Paparan PM2.5 meningkatkan risiko banyak kondisi, termasuk penyakit paru-paru seperti kanker, penyakit paru obstruktif kronik (PPOK), dan pneumonia; penyakit kardiovaskular; stroke dan penyakit saraf.
"Efek jangka pendek dapat bermanifestasi dalam bentuk eksaserbasi gejala yang ada, gangguan fungsi paru-paru, dan peningkatan angka rawat inap dan kematian," kata Mark Brooke, kepala eksekutif Lung Foundation Australia.
“Paparan udara dalam jangka panjang dengan konsentrasi polutan yang tinggi juga dapat meningkatkan kejadian PPOK,” tambahnya.
Studi telah menunjukkan bahwa paparan PM2.5 selama kehamilan dikaitkan dengan hasil kelahiran yang menyulitkan, termasuk risiko kelahiran prematur yang lebih besar dan bayi baru lahir dengan berat lahir rendah.
Karena anak-anak bernapas lebih cepat daripada orang dewasa, mereka terpapar polusi udara yang lebih besar. Penelitian dari AS juga telah menemukan hubungan antara polusi udara dari pembangkit listrik tenaga batu bara dan penurunan nilai ujian untuk anak-anak.
Orang dengan penyakit kronis lebih rentan terhadap efek polusi udara, yang juga dikaitkan dengan peningkatan risiko demensia.
Berapa tingkat paparan PM2.5 yang aman?
Para ahli setuju bahwa tidak ada tingkat paparan polusi udara yang aman.
Pedoman kualitas udara global WHO merekomendasikan untuk membatasi polusi udara PM2.5 hingga rata-rata lima mikrogram per meter kubik udara (5µg/m3) per tahun. Target PM2.5 rata-rata harian yang aman harus kurang dari 15μg/m3, kata WHO.
“Menentukan ambang yang tepat [di atas yang ada risiko kesehatan] itu sulit,” kata Matthew Peters, seorang profesor kedokteran pernapasan di Universitas Macquarie.
USesearch menemukan bahwa peningkatan 10μg/m3 dalam konsentrasi PM2.5 rata-rata dua hari meningkatkan kunjungan rumah sakit darurat sebesar 2,25% untuk serangan jantung, 2,07% untuk kondisi pernapasan dan 1,89% untuk penyakit kardiovaskular.
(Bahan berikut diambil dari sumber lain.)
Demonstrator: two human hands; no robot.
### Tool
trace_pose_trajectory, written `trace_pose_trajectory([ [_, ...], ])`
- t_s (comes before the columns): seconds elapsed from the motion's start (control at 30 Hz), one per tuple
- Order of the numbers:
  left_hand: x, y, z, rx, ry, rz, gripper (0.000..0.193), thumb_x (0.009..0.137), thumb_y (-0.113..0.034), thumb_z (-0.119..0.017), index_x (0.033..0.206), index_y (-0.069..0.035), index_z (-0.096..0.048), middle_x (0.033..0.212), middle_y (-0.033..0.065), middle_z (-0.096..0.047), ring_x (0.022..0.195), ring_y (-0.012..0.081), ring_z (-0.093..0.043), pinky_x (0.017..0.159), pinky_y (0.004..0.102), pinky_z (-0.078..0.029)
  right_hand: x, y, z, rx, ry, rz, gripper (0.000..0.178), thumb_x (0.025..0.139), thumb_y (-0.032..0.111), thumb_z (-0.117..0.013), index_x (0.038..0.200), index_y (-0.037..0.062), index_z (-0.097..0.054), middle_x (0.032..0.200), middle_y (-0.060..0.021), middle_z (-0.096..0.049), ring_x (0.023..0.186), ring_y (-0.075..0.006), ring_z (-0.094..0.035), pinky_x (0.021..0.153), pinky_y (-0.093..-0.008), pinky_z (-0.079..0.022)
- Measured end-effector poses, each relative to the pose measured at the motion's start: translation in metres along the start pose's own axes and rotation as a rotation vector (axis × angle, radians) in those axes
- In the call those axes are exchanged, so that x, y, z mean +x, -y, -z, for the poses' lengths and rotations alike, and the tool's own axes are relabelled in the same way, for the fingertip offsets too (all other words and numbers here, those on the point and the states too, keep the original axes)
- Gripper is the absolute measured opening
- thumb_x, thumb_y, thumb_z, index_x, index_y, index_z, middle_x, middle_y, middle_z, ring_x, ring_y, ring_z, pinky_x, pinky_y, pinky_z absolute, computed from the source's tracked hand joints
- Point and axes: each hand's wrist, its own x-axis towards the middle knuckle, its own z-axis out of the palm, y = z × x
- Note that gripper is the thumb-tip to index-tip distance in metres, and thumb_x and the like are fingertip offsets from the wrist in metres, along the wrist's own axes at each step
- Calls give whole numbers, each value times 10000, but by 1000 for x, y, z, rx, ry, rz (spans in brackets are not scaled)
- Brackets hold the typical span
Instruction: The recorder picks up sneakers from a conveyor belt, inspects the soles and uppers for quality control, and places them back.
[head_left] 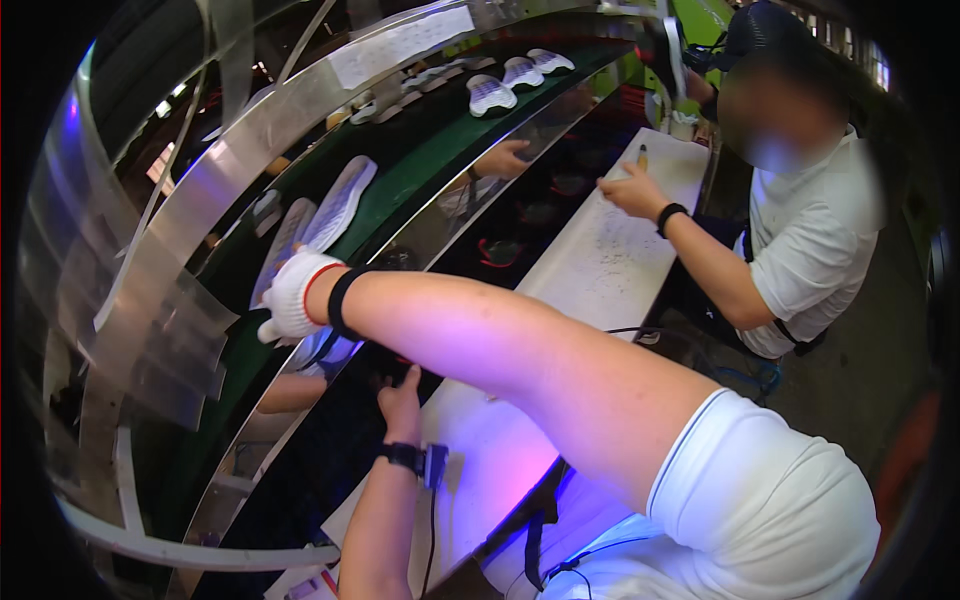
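Green belt bears two soles by the gloved right hand, grip unclear.

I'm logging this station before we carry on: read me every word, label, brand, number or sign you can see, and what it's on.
No text is clear enough to quote.
Pale sheet on the curved metal rail: faint marks, too small and blurred.
White bench top: small dark marks; cannot tell if writing.
Pale soles by the gloved right hand: no readable lettering.
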Motion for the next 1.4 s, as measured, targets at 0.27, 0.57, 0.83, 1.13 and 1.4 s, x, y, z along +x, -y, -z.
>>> trace_pose_trajectory([
  [0.27, 72, 33, -80, -230, 117, 383, 576, 960, -128, -727, 1442, 27, -451, 1388, 202, -599, 1243, 361, -621, 1085, 568, -506, -24, 2, 7, 10, -268, -79, 600, 824, 595, -711, 1116, 80, -810, 1118, -148, -772, 1125, -317, -682, 1012, -467, -470],
  [0.57, -97, -50, 108, -1065, 227, 810, 495, 991, -165, -683, 1404, 36, -498, 1396, 214, -605, 1259, 423, -617, 1109, 694, -479, -15, -6, -5, -54, -444, 24, 288, 821, 366, -746, 957, 129, -835, 1043, -80, -779, 1076, -297, -700, 857, -452, -551],
  [0.83, -216, -17, 194, -496, 259, 570, 405, 1035, -153, -645, 1408, 3, -604, 1408, 191, -652, 1192, 389, -682, 1049, 543, -546, -134, 57, -41, 261, -877, 561, 245, 873, 258, -718, 971, 34, -732, 1091, -121, -752, 984, -319, -741, 817, -424, -625],
  [1.13, -160, -56, 98, 881, 512, -246, 573, 997, -530, -638, 1168, 17, -644, 1013, 276, -750, 985, 476, -722, 875, 541, -562, -324, 42, -25, 606, -421, -26, 293, 960, 236, -776, 1133, 5, -720, 993, -185, -777, 909, -320, -784, 754, -364, -615],
  [1.4, -188, -64, 109, 304, 155, -534, 384, 987, -301, -715, 1207, 6, -645, 1001, 234, -768, 924, 393, -772, 844, 420, -598, -375, 56, -111, 1297, -605, -318, 263, 945, 148, -820, 1104, -23, -699, 912, -15, -715, 829, -73, -613, 784, -264, -522],
])
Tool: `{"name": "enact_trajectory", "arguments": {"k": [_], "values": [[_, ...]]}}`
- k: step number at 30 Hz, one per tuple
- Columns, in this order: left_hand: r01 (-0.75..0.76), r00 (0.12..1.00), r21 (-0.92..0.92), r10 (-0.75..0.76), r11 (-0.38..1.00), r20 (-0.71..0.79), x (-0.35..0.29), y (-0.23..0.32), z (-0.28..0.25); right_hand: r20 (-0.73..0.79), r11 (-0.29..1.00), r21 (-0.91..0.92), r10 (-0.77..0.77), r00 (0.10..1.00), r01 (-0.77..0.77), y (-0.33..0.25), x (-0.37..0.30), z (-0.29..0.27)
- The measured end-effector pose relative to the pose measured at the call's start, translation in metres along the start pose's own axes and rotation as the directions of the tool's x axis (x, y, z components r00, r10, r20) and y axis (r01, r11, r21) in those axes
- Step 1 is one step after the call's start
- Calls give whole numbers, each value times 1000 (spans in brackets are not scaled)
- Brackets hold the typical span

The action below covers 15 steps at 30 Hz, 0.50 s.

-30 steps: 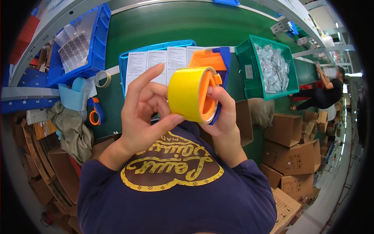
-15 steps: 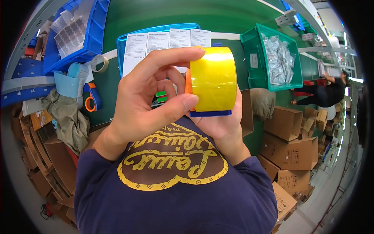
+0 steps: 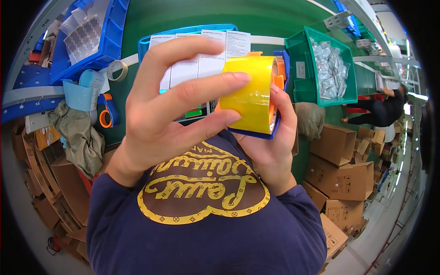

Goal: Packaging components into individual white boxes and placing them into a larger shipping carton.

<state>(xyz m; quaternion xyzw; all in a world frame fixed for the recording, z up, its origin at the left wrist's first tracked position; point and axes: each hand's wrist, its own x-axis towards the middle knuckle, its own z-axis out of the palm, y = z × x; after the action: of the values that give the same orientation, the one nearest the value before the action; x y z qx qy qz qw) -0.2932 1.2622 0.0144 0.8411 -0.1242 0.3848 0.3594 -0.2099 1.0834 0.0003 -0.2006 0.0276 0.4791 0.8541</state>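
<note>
A wide roll of yellow packing tape (image 3: 250,98) sits in a blue and orange tape dispenser (image 3: 285,68) in front of my chest. My right hand (image 3: 275,151) is closed on the dispenser from beneath and from the right, with one finger at the roll's open side. On the roll's left, my left hand (image 3: 165,101) has its fingers spread. Its thumb and middle fingertip touch the yellow tape surface, while the index finger is raised off it. White printed sheets (image 3: 185,68) lie behind the hands on a blue tray (image 3: 192,30), partly hidden.
At the back left stands a blue bin (image 3: 112,41). Nearby are a beige tape ring (image 3: 118,71), orange-handled scissors (image 3: 106,117) and a crumpled cloth (image 3: 82,137). A green bin (image 3: 300,91) with silvery packets stands right. Cardboard boxes (image 3: 339,178) are stacked lower right; a person (image 3: 385,107) stands beyond.
The roll and dispenser have turned, so the roll's right side and more of the dispenser show. My left index finger has lifted off the tape, and the middle finger now touches it.
</note>
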Motion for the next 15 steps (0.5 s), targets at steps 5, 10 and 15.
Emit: {"name": "enact_trajectory", "arguments": {"k": [5, 10, 15], "values": [[64, 988, -175, -38, 983, 150, 12, 2, -7, -148, 993, -114, 16, 989, -33, 0, -5, 6], [42, 964, -117, -10, 992, 264, 28, 5, -17, -161, 987, -144, 45, 986, -69, -1, -6, 9], [9, 933, -153, 47, 988, 357, 37, 10, -18, -160, 969, -235, 34, 987, -71, -1, -6, 9]]}}
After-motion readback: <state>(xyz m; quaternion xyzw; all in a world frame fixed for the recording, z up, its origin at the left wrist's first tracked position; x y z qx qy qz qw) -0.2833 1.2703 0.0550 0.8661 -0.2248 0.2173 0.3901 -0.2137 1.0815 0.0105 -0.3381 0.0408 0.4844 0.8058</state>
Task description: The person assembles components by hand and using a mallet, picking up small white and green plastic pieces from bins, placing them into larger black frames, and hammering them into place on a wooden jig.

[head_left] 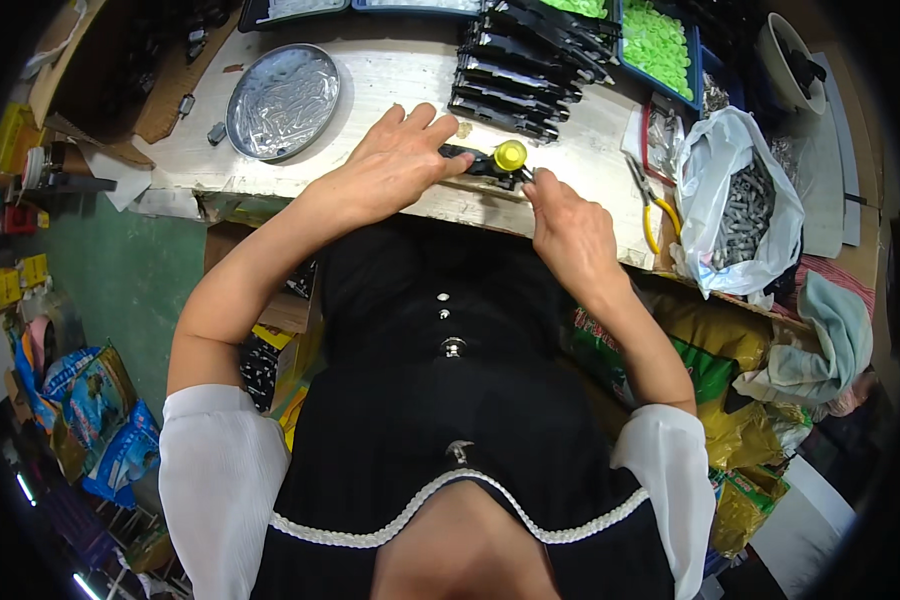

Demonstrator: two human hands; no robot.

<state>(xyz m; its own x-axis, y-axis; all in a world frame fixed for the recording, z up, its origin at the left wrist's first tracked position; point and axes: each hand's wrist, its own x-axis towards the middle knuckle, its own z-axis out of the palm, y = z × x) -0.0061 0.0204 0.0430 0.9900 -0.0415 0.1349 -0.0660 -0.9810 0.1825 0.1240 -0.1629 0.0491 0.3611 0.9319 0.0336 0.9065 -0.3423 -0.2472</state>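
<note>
A narrow black part (pixel 484 167) lies at the table's front edge, with a round yellow knob-like piece (pixel 510 155) standing on it. My left hand (pixel 395 165) reaches over from the left; its thumb presses on the black part's left end and its fingers stretch out over the table. At the part's right end, my right hand (pixel 575 225) is closed in a pinch. Something small and shiny shows by its fingertips, too small to name. Behind the part lies a stack of similar long black parts (pixel 510 85).
A round metal dish (pixel 283 100) of small clear pieces lies left. Blue trays hold bright green pieces (pixel 655 48) at the back right. Yellow-handled pliers (pixel 652 205) and a white plastic bag (pixel 705 150) of grey metal parts are right. A cloth (pixel 820 340) hangs at the right edge.
</note>
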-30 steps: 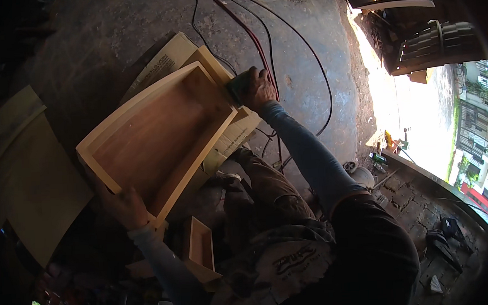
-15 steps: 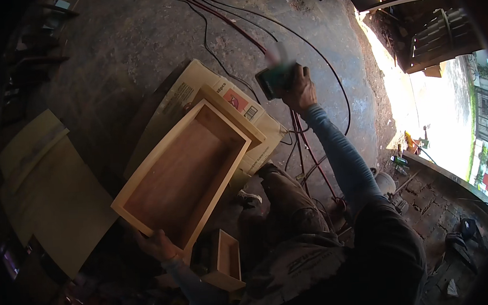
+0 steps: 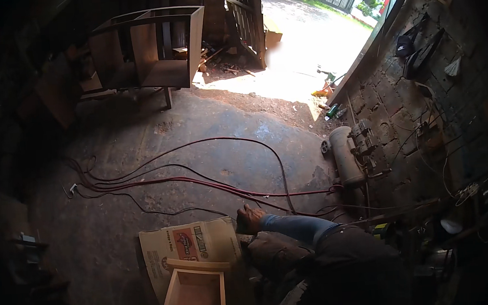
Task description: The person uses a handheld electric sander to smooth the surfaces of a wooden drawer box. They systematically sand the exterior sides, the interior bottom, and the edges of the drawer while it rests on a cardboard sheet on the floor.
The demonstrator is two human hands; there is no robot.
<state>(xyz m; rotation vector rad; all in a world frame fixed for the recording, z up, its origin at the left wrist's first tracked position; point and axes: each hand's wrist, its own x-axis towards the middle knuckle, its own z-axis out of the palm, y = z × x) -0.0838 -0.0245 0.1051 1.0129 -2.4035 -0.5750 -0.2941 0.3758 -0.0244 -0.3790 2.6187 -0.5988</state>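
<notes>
My right hand (image 3: 251,218) is low beside the right edge of a flattened cardboard sheet (image 3: 218,240), its fingers curled over a dark shape too shadowed to name. A blue sleeve covers that forearm. On the cardboard's near side is an open wooden drawer (image 3: 223,299), with a wider pale front board across its far end. The lower edge of the view cuts off the drawer. My left hand is out of view.
Red and black hoses (image 3: 201,181) snake across the concrete floor. An air compressor (image 3: 347,156) stands at the right by a brick wall (image 3: 381,105). A wooden cabinet frame (image 3: 162,51) stands at the far left, near a bright doorway.
The view has swung up and right, bringing the compressor and cabinet frame into full sight. My right hand, which held a green power sander, has come down beside the cardboard. My left hand has left view.
</notes>
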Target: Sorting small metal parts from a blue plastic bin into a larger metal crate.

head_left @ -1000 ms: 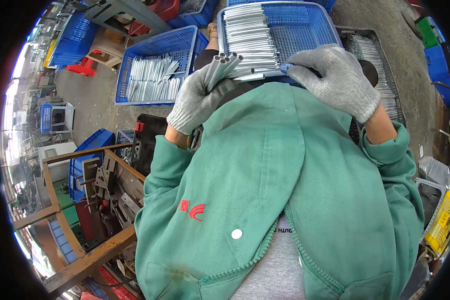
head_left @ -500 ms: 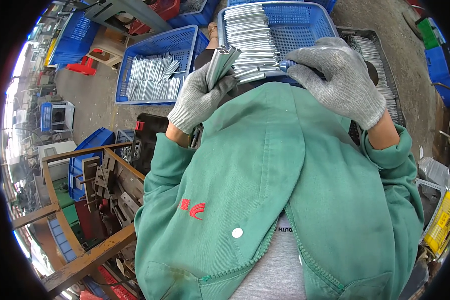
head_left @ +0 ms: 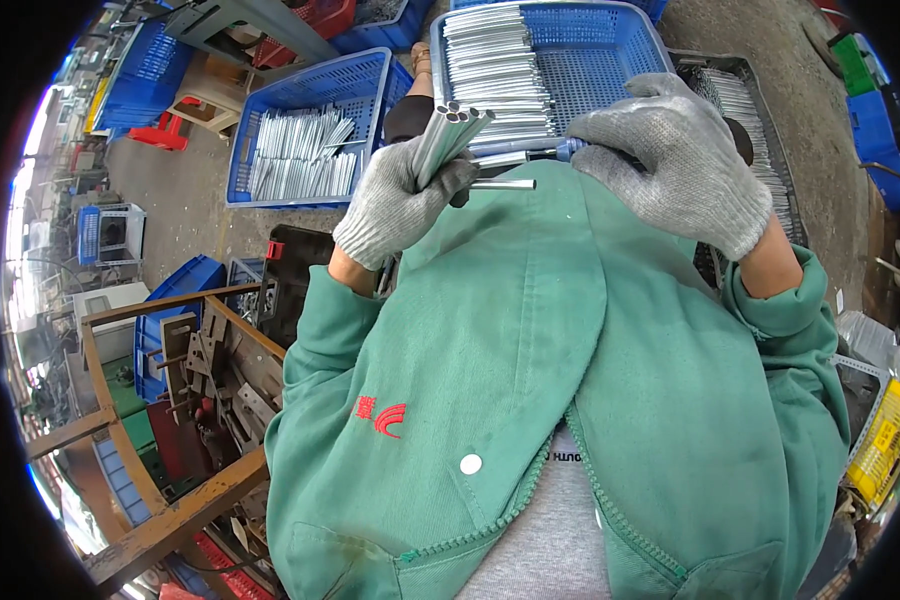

Studi lain menemukan bahwa dua hari terpapar PM2.5 yang meningkat sebesar 10μg/m3 menambah kematian yang tidak disengaja sebesar 0,74%.
Dalam jangka panjang, sebuah studi baru-baru ini terhadap hampir 33.000 orang di empat negara, yang diterbitkan dalam jurnal Nature, menemukan bahwa partikel mendorong mutasi genetik khusus kanker paru-paru yang meningkatkan perkembangan tumor.
Peters, yang tidak terlibat dalam penelitian tersebut, mengatakan: “Ekuivalen dengan paparan selama tiga tahun – hanya tiga tahun – sudah cukup untuk mendapatkan sinyal terukur yang jelas. Itu harus menjadi perhatian.
"Jika Anda berpikir tentang anak-anak - jika beban risiko genetik menimpa anak-anak berusia antara dua dan lima tahun, mereka membawa ini selama sisa masa kanak-kanak dan dewasa mereka."